Alerts for down and degraded sites
Currently we have LM setup to email Cherwell (ticketing system) to open a ticket based on ping. Our ping rule is 20 / 70 / 90.
Downside is if the site is going up and down and the pings just drop for a short amount of time, the alert clears and comes back resulting in multiple tickets for the same issue or a ticket for an "outage" that cleared right away. Our Cherwell setup is not smart enough to not make multiple tickets with the same subject, so the issue cannot be fixed on the Cherwell side.
I was thinking to set the down branch tickets to open based on Host Status instead. I see this alert when branches actually go down and seemed like a good metric to use.
I would also like a degraded ticket if the ping is bad over a longer period of time. Currently I'm not really sure what the ping period is for calculating the ping percent. Is it out of every 5 pings or 100 pings or 5mins worth? It would be good to have a ticket for if the ping is over 100ms for 5min and/or if the pings drop 10% of a 5min period. (I'm guessing on the specifics for these, so open to suggestion on better degrade metrics.)
I didn't originally setup the Alert Rules and Escalation Chains in LM so there seem to be a lot of redundant and oddly setup rules and chains since we are still pretty new to LM and still learning. Trying to clean it up and improve the alerts without breaking the current alerting.

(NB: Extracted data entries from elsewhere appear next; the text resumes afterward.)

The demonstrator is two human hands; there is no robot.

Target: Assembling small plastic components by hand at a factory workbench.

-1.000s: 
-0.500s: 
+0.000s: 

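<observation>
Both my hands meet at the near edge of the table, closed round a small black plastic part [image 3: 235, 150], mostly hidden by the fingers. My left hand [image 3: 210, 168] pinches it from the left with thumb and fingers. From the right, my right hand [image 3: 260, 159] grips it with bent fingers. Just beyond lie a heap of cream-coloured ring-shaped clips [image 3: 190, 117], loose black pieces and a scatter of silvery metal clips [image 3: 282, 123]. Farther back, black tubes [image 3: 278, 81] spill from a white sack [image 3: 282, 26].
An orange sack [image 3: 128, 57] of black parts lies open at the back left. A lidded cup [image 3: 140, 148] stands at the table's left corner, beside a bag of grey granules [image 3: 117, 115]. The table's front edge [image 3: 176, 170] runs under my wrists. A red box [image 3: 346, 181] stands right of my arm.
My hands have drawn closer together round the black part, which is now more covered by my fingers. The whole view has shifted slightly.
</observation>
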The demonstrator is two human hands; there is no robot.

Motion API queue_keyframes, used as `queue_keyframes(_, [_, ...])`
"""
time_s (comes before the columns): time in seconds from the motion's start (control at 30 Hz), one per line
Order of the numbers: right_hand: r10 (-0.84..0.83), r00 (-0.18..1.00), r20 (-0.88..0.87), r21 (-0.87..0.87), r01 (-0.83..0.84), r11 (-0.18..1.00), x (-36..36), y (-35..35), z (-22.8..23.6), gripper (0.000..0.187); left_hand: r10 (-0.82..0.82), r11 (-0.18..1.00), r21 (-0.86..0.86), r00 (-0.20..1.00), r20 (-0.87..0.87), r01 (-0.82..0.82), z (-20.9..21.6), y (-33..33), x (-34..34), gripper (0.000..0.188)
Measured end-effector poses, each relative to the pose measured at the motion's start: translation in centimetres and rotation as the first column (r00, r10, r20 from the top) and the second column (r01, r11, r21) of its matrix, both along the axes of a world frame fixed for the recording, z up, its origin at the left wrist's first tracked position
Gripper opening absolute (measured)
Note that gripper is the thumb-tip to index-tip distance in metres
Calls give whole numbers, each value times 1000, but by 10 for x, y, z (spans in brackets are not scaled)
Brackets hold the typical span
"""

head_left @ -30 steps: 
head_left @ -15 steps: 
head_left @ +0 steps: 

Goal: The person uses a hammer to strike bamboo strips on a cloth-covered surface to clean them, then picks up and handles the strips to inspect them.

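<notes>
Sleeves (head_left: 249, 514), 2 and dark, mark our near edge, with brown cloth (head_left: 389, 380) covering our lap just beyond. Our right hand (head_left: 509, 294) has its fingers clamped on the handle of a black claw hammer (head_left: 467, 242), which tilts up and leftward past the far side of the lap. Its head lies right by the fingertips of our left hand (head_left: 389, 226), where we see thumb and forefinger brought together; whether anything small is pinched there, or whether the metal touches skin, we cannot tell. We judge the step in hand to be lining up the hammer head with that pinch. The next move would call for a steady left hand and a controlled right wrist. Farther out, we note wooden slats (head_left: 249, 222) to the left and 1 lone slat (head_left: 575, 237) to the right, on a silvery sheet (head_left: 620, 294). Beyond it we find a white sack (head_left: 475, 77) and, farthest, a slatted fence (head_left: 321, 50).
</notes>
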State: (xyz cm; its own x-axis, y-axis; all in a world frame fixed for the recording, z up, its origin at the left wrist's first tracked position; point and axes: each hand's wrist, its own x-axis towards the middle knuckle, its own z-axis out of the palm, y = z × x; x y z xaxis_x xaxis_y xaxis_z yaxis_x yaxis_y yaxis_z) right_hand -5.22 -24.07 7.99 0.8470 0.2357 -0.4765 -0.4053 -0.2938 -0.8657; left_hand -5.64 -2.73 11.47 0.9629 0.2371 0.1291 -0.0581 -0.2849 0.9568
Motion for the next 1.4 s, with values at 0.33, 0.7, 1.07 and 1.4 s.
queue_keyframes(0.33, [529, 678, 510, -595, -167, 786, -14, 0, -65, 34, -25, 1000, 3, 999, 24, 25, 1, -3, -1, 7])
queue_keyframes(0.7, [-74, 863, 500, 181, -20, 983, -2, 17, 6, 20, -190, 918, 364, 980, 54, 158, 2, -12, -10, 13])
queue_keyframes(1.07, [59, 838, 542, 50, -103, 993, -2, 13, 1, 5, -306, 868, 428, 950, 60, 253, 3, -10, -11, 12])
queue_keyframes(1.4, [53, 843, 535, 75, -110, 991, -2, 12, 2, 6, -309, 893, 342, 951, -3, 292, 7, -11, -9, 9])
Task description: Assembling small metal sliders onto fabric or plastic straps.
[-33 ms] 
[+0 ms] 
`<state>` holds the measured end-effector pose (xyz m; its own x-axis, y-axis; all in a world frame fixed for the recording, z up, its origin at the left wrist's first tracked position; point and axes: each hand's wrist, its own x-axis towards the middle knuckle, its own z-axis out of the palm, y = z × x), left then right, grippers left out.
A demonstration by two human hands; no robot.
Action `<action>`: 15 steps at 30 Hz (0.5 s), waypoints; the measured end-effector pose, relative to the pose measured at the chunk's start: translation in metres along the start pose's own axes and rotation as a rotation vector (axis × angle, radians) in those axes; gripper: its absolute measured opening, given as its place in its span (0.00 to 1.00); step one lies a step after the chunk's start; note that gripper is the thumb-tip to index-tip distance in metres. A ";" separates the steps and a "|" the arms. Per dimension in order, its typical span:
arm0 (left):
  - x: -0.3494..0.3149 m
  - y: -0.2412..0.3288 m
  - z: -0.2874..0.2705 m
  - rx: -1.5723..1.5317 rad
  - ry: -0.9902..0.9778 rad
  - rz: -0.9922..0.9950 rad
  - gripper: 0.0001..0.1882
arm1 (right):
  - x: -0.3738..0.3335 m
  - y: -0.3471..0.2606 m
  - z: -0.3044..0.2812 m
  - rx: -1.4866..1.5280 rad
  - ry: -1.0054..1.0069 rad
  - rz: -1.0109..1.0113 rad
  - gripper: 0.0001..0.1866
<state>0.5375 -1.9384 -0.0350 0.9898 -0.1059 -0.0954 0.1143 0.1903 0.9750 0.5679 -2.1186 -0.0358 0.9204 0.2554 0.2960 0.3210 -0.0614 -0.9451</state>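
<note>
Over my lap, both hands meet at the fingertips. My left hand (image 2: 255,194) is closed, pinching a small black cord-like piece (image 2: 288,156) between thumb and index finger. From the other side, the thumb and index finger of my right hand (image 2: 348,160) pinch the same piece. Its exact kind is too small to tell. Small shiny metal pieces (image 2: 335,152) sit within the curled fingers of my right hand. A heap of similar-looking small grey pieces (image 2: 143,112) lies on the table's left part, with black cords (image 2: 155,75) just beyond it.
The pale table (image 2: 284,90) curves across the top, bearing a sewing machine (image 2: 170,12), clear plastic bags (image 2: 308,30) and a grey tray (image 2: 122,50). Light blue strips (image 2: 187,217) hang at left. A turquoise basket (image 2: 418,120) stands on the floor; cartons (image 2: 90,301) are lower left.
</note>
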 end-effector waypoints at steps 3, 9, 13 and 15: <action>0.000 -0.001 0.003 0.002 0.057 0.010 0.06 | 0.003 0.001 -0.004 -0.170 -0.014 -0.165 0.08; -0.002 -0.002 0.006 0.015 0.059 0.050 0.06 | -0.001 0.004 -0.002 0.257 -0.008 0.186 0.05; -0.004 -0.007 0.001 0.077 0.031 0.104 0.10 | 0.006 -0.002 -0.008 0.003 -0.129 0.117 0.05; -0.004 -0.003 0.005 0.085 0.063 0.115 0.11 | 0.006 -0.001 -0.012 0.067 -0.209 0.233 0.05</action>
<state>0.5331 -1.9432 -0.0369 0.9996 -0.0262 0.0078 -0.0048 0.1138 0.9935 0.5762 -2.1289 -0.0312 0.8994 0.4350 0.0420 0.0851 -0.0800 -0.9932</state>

I started with trying to make a Alert Rule for down branches with Host Status. Originally the down branch rule based on ping was the top rule (5) so I copied the setup of that rule and made this rule at 4. The only difference is Instance = HostStatus* (was Ping*) and Datapoint = idleInterval* (was PingLossPercent*). However, the emails in the ticket still have the ping info in them, so I'm not sure if they are actually hitting and using the rule as intended.